On 25 October, a short distance from where al-Atrash was killed, Israeli border police shot dead Dania Jihad Hussein Ershied, 17. Shortly before she was killed, she had passed through a checkpoint equipped with a metal detector and two revolving gates, between which Israeli forces frequently lock people they deem suspicious. At a second checkpoint in front of Hebron’s Ibrahimi Mosque she was called for a second inspection by more than five border police officers, who began searching her bag and yelling at her to show her knife.

Warning shots were fired at her feet, prompting her to step back and raise her hands in the air. She was shouting at the police that she did not have a knife and still had her arms raised when police again opened fire, shooting her six or seven times.

A photo of Ershied’s body shows a knife lying near the body, and the Israeli police spokesperson has stated that she attempted to stab a border policeman. However, even if Dania Jihad Hussein Ershied had a knife in her possession, eyewitness accounts indicate she was not posing a threat to Israeli forces when she was shot, and her killing is therefore absolutely unjustified.

Amnesty International has gathered evidence of other recent shootings in which Israeli forces used unwarranted lethal force in what were likely extrajudicial executions.

On 4 October, Fadi Alloun, 19, from Issawiyya in East Jerusalem, was shot and killed by Israeli police near Jerusalem’s Old City, in another apparent extrajudicial execution. Israeli police said that he had a knife in his hand when he was shot, after stabbing a 16-year-old Israeli boy who was lightly injured. But video of the incident shows him being chased by a group of Israeli civilians before police arrived on the scene and shot him from some metres away, without attempting to arrest him.

Hadeel al-Hashlamoun was shot dead on 22 September at a checkpoint in Hebron. Israeli forces said she was attempting to stab a soldier when they repeatedly shot her, but two eyewitnesses contradicted this account.
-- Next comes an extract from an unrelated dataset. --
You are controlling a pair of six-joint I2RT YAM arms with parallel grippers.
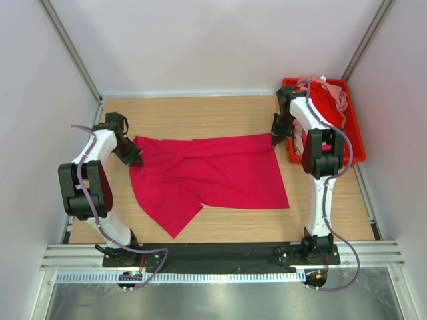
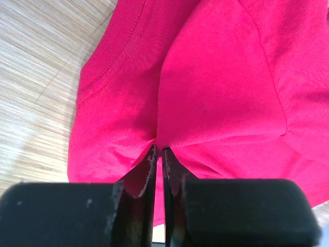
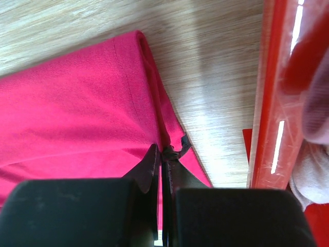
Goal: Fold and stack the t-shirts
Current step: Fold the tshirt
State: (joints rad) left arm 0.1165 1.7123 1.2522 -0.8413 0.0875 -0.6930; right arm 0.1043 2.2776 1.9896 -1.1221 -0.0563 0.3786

Amnesty International has previously said the evidence indicates her killing was an extrajudicial execution.

“Israeli forces and civilians have faced genuine attacks and threats to their lives over the past weeks. But heavily armed soldiers and police wearing body armour facing a possible knife attack have a duty to use proportionate and graduated force and attempt to arrest suspects before resorting to the use of lethal force,” said Philip Luther.

“Unfortunately, Israel’s investigation systems have long served to perpetuate impunity for unlawful killings of Palestinians by Israeli military and police forces. While we urge the Israeli authorities to conduct independent, impartial investigations into all these incidents, wilful killings of Palestinians in the Occupied Palestinian Territories are grave breaches of the Fourth Geneva Convention, over which all states can exercise universal jurisdiction.”